Immigrants have an indisputable right to build their own churches, temples or mosques. That does not mean that they should be entitled to do it with taxpayers’ money (nor should Catholics), nor that every mosque built in Europe should be an architectural copy of those of Saudi Arabia: like the sort of imposing “Gulf spacecrafts” that were built in Bosnia after the recent war, replacing the destroyed elegant old Turkish-style mosques traditional in the Balkans. Not surprisingly, given the donors and sponsors, the change in the architectural patterns has carried along a change in the brand of teaching and preaching.
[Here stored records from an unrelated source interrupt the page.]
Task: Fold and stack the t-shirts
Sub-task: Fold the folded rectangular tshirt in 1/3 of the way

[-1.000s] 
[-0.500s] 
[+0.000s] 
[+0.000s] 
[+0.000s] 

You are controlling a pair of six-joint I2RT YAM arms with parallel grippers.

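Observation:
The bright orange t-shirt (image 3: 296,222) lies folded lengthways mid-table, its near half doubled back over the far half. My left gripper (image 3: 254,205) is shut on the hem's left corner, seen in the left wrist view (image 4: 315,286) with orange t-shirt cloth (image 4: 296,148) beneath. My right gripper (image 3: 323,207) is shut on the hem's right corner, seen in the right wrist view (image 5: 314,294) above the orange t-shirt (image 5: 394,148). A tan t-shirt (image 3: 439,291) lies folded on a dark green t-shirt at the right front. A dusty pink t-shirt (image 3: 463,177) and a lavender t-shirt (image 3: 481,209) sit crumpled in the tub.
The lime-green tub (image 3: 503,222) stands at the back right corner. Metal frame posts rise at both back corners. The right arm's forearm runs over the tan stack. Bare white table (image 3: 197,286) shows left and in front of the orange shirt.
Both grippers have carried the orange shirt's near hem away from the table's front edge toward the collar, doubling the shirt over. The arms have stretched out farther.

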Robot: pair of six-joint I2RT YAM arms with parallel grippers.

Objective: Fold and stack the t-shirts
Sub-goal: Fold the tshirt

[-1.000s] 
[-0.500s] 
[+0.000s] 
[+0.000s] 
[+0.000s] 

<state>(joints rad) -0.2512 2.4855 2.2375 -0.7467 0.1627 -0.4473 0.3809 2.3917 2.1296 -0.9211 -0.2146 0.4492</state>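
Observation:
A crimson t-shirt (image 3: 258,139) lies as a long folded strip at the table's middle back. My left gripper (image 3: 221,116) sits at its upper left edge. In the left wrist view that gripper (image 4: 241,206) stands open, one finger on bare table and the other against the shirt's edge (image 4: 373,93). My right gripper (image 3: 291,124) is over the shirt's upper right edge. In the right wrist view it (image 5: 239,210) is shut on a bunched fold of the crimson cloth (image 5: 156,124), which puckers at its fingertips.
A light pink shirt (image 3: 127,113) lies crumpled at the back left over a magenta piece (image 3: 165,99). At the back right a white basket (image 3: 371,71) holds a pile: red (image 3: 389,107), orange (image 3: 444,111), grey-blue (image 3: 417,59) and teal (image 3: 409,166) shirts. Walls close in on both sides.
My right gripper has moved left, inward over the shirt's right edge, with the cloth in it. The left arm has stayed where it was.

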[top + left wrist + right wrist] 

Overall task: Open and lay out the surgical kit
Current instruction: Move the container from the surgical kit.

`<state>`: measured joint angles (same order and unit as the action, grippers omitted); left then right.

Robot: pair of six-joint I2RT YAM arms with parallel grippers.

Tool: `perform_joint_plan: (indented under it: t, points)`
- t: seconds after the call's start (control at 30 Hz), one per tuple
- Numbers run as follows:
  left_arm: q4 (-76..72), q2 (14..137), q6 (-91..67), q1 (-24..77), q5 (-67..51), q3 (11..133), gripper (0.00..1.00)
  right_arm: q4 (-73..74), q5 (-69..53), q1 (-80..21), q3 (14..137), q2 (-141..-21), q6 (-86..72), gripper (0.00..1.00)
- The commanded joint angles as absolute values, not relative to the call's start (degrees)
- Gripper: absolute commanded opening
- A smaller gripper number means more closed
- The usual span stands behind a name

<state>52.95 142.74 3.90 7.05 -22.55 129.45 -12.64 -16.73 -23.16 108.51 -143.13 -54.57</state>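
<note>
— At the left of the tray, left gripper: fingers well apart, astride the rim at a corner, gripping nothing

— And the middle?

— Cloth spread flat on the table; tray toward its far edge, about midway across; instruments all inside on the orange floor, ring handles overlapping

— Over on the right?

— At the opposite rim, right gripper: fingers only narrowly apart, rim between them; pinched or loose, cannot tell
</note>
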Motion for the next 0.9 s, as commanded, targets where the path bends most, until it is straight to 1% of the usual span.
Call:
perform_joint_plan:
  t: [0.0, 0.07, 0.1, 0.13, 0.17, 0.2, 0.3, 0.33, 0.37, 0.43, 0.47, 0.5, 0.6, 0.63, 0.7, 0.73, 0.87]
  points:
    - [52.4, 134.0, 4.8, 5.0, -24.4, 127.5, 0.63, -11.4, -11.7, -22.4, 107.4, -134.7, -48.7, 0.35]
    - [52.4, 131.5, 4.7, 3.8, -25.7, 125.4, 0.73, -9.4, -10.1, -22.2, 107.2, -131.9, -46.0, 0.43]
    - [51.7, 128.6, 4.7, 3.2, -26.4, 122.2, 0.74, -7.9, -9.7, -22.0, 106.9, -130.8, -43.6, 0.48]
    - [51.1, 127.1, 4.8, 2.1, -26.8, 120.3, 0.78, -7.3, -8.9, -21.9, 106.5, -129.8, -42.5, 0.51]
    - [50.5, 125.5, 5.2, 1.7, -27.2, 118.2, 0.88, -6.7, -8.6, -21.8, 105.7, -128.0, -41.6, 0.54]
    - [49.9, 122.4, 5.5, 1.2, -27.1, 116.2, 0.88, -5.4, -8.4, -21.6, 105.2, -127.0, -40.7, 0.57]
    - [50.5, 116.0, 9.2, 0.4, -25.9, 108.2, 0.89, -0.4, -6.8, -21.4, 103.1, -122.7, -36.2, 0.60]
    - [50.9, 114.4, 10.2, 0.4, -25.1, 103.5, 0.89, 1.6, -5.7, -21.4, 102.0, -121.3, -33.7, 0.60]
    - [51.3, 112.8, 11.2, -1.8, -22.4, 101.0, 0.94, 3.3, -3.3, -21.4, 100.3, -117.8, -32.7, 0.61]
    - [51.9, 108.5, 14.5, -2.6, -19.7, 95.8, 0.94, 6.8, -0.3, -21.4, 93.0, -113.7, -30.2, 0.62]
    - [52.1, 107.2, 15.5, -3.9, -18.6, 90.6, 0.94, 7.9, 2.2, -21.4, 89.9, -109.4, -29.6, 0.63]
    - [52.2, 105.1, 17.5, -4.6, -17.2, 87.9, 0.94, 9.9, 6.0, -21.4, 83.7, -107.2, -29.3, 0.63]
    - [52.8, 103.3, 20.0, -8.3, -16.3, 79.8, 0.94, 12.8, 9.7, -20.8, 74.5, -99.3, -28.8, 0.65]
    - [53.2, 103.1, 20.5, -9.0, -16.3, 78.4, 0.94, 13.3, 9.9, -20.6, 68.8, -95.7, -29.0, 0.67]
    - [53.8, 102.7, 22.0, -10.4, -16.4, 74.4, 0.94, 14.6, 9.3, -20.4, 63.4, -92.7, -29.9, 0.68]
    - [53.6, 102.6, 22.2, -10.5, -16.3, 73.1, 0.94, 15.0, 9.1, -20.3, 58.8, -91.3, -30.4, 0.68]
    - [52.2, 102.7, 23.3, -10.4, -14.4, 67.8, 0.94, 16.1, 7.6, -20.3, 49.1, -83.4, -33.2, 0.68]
Modern architecture has changed the way Christian churches are built: it has not to be considered islamophobia negotiating the appearance of buildings, the same way it is routinely done for the designs of every kind of new buildings, houses, edifices or structures, including Christian churches, to be built in our cities, so that the horrible Bosnian experience is not replicated in other European countries.

Even in Italy, and already a lot of years ago, courts decided that churches bells would no longer be allowed to wake up citizens early in the morning or to ring every hour of day and night in our cities, after long and sometimes quite bitter legal disputes: it should not be considered a sign of islamophobia in the next few years preventing imams from using minarets loudspeakers the way they are now claiming they have the constitutional right to use them in some towns of Northern Germany, the same way that has been customary in some traditionally Muslim countries.

In conclusion, I think that we should take up the challenge of populist fear-mongers, explain the good reasons and the beneficial economic and cultural consequences of immigration and diversity, fight racism and xenophobia openly rather than adopt the typical cautious low profile that always results in an implicit legitimation of populist discourse. But we should at the same time refrain from playing down the problems for individual freedom and human rights arising from any attempt to re-introduce authoritarian or patriarchal traditions and from growing religious fundamentalisms. If a part of the Catholic Church hierarchy is more than ready to join the xenophobic and populist wave as means to claim the restoration of its old own privileged stand, it is revealing that other Catholic leaders are tempted to seize the opportunity of a new multireligious society in order to try re-imposing religious supremacy in a joint venture with the most fundamentalist among newcomers, aimed at repealing the secularisation of the public sphere, sharing out more public resources and taxpayers’ money and restoring a privileged status of religious beliefs, leaders and institutions at the expenses of secular citizens and their cultures and associations. In some European countries the “interreligious dialogue” has already replaced integration policies aimed at individuals and based upon a shared constitutional and civic covenant.

Liberal values and principles can only be enforced in an institutional framework of religious neutrality and separation – as large as practically feasible – between religion and political power, that has proved so successful in our liberal tradition. A multireligious society needs neutrality and separation more, not less, than the European more homogeneous societies of the XIX and XX centuries.